** PROBLEM DESCRIPTION **
All of the listing should be output exactly, apart from the pictures.

** DATA BLOCK **
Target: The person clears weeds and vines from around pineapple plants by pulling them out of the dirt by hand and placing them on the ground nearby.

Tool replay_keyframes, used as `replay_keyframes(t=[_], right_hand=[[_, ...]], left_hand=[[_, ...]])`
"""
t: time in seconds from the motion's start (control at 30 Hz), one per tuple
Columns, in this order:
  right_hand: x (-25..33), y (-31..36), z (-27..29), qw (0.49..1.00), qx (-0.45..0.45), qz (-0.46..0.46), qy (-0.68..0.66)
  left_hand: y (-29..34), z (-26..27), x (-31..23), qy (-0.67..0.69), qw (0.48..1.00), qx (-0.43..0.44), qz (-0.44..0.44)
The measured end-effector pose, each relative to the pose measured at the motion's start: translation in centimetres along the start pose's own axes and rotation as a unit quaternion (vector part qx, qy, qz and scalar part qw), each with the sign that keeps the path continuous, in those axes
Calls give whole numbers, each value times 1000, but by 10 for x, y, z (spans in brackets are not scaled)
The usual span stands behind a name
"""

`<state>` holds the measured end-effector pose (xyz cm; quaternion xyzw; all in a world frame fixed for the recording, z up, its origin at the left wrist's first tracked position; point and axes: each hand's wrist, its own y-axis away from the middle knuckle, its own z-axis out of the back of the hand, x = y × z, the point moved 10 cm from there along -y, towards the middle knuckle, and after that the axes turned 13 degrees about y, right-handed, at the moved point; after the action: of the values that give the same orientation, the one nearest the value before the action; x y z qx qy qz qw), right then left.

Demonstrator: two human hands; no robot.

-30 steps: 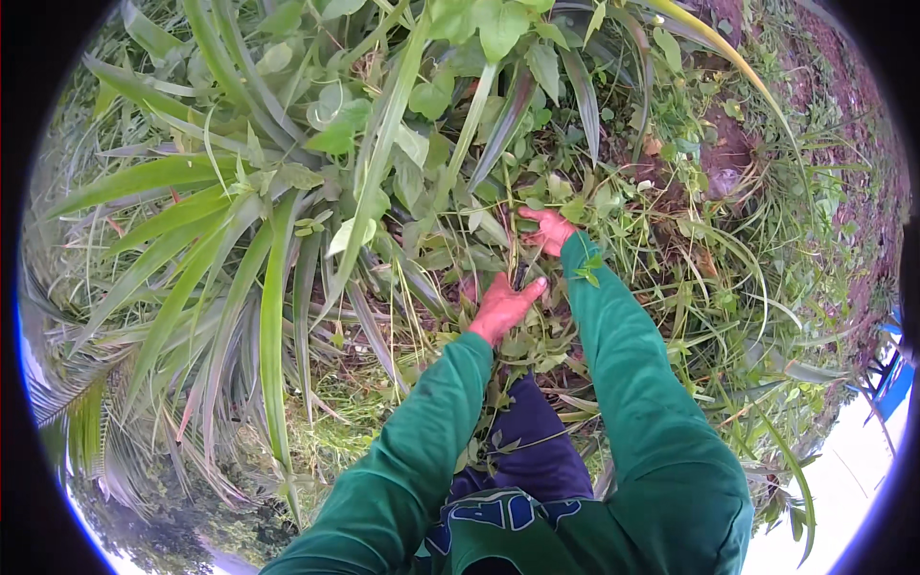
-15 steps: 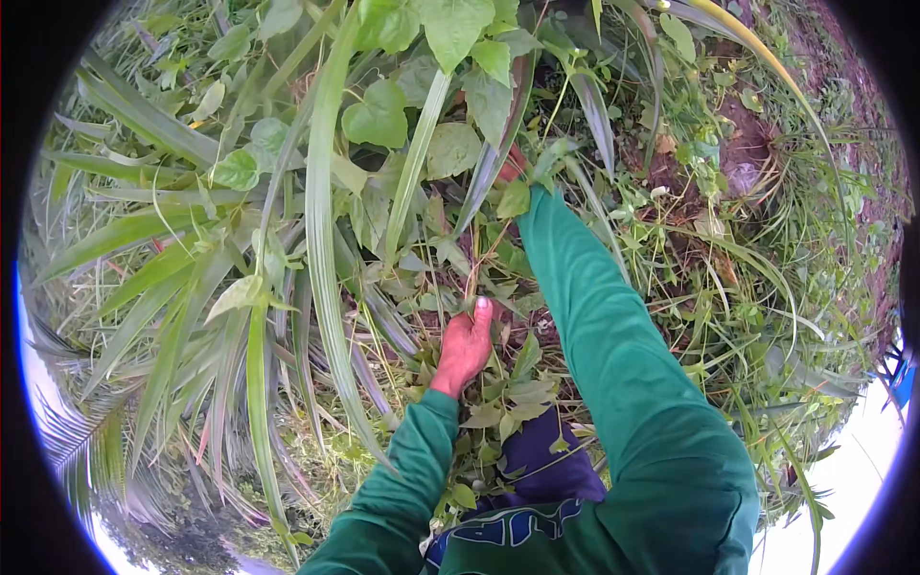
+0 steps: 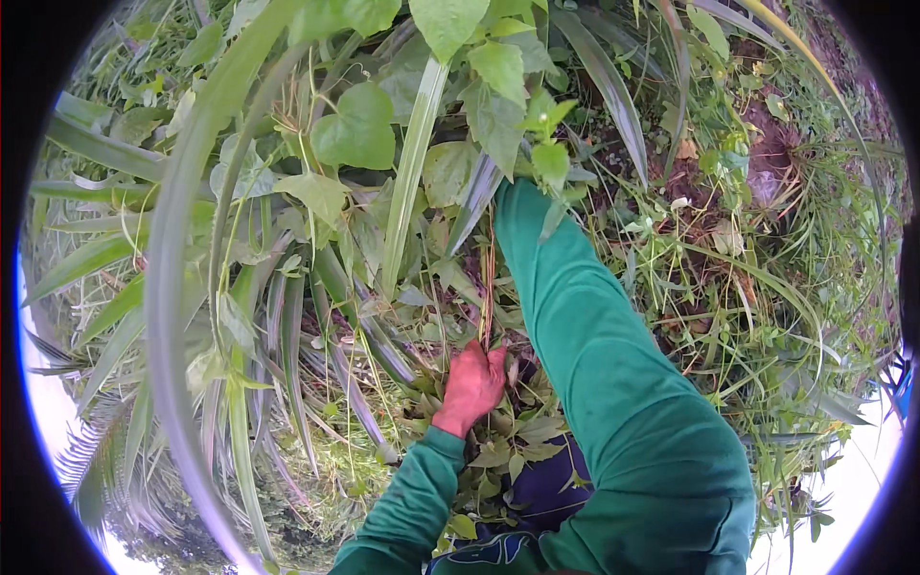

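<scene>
Thin brown vine stems (image 3: 490, 287) run up from my left hand (image 3: 471, 385), whose fingers are closed round them low among the plants. Below that hand hang leafy vine ends (image 3: 522, 436) with green leaves. My right arm in its green sleeve (image 3: 594, 316) reaches forward into the foliage. Leaves cover my right hand, so its fingers and anything in them are hidden. A broad heart-shaped vine leaf (image 3: 356, 127) and a long, stiff, striped leaf blade (image 3: 417, 172) hang in front of the place it reaches into.
Long, arching, spiny-edged leaves (image 3: 172, 278) crowd the left side, one very close to me. Weeds and grass (image 3: 767, 249) cover the right, with patches of brown soil (image 3: 767, 158). Dark purple cloth (image 3: 546, 489) shows below my arms.
My left hand has moved down, toward me, and turned, with the stems now stretched straight above it. My right hand has gone out of sight behind leaves. The near long leaf has swung left.
</scene>
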<state>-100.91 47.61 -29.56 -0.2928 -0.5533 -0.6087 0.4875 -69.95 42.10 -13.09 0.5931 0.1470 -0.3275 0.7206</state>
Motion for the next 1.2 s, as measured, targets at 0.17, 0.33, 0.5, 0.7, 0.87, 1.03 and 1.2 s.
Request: replay_keyframes(t=[0.17, 0.33, 0.5, 0.7, 0.87, 1.03, 1.2], right_hand=[[-15, 7, 2, 999, 9, 1, -31], [-26, 22, -12, 997, 14, 5, -69], [-33, 31, -29, 993, 10, 33, -117], [-43, 32, -13, 984, 37, 52, -169], [-71, 92, -29, 960, 57, 47, -270], [-39, 145, -17, 959, -11, 190, -212], [-66, 245, 14, 987, -47, 6, -154]], left_hand=[[1, -16, 4, -46, 998, 29, -4], [-1, -18, 26, -39, 999, 28, 14], [-5, -18, 47, 26, 997, 46, -58], [14, 22, 17, 224, 973, 25, -57], [61, 33, 65, 39, 985, 33, -163], [118, 58, 75, 174, 983, 55, -33], [217, 54, 112, 94, 990, 93, -51]])
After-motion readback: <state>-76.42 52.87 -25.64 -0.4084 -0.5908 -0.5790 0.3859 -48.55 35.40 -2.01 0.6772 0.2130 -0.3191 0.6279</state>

** RESULT OF THIS EXERCISE **
Target: The person clears weeds and vines from around pineapple plants by pulling them out of the dirt by hand and placing them on the ground nearby.

Tool replay_keyframes, used as `replay_keyframes(t=[_], right_hand=[[_, ...]], left_hand=[[_, ...]])`
"""
t: time in seconds from the motion's start (control at 30 Hz), one per tuple
Columns, in this order:
  right_hand: x (-25..33), y (-31..36), z (-27..29), qw (0.49..1.00), qx (-0.45..0.45), qz (-0.46..0.46), qy (-0.68..0.66)
  left_hand: y (-29..34), z (-26..27), x (-31..23), qy (-0.67..0.69), qw (0.48..1.00), qx (-0.43..0.44), qz (-0.44..0.44)
The measured end-effector pose, each relative to the pose measured at the motion's start: translation in centimetres along the start pose's own axes and rotation as a unit quaternion (vector part qx, qy, qz and scalar part qw), each with the sign that keeps the path continuous, in those axes
Calls give whole numbers, each value times 1000, but by 10 for x, y, z (spans in brackets are not scaled)
The usual span stands behind a name
"""

`<state>` holds the measured end-effector pose (xyz cm; quaternion xyzw; all in a world frame fixed for the recording, z up, its origin at the left wrist's first tracked position; point and axes: each hand's wrist, its own y-axis away from the middle knuckle, its own z-axis out of the back of the hand, x = y × z, the point moved 10 cm from there along -y, towards the middle knuckle, and after that the axes turned 13 degrees about y, right-handed, at the moved point; after the action: of the values that give the same orientation, the one nearest the value before the action; x y z qx qy qz qw), right then left.

Demonstrator: two human hands; no robot.

-30 steps: 
-15 steps: 
+0 steps: 

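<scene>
Thin brown vine stems (image 3: 490, 287) run up from my left hand (image 3: 471, 385), whose fingers are closed round them low among the plants. Below that hand hang leafy vine ends (image 3: 522, 436) with green leaves. My right arm in its green sleeve (image 3: 594, 316) reaches forward into the foliage. Leaves cover my right hand, so its fingers and anything in them are hidden. A broad heart-shaped vine leaf (image 3: 356, 127) and a long, stiff, striped leaf blade (image 3: 417, 172) hang in front of the place it reaches into.
Long, arching, spiny-edged leaves (image 3: 172, 278) crowd the left side, one very close to me. Weeds and grass (image 3: 767, 249) cover the right, with patches of brown soil (image 3: 767, 158). Dark purple cloth (image 3: 546, 489) shows below my arms.
My left hand has moved down, toward me, and turned, with the stems now stretched straight above it. My right hand has gone out of sight behind leaves. The near long leaf has swung left.
</scene>
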<state>-100.91 47.61 -29.56 -0.2928 -0.5533 -0.6087 0.4875 -69.95 42.10 -13.09 0.5931 0.1470 -0.3275 0.7206</state>
Motion for the next 1.2 s, as measured, targets at 0.17, 0.33, 0.5, 0.7, 0.87, 1.03 and 1.2 s.
Request: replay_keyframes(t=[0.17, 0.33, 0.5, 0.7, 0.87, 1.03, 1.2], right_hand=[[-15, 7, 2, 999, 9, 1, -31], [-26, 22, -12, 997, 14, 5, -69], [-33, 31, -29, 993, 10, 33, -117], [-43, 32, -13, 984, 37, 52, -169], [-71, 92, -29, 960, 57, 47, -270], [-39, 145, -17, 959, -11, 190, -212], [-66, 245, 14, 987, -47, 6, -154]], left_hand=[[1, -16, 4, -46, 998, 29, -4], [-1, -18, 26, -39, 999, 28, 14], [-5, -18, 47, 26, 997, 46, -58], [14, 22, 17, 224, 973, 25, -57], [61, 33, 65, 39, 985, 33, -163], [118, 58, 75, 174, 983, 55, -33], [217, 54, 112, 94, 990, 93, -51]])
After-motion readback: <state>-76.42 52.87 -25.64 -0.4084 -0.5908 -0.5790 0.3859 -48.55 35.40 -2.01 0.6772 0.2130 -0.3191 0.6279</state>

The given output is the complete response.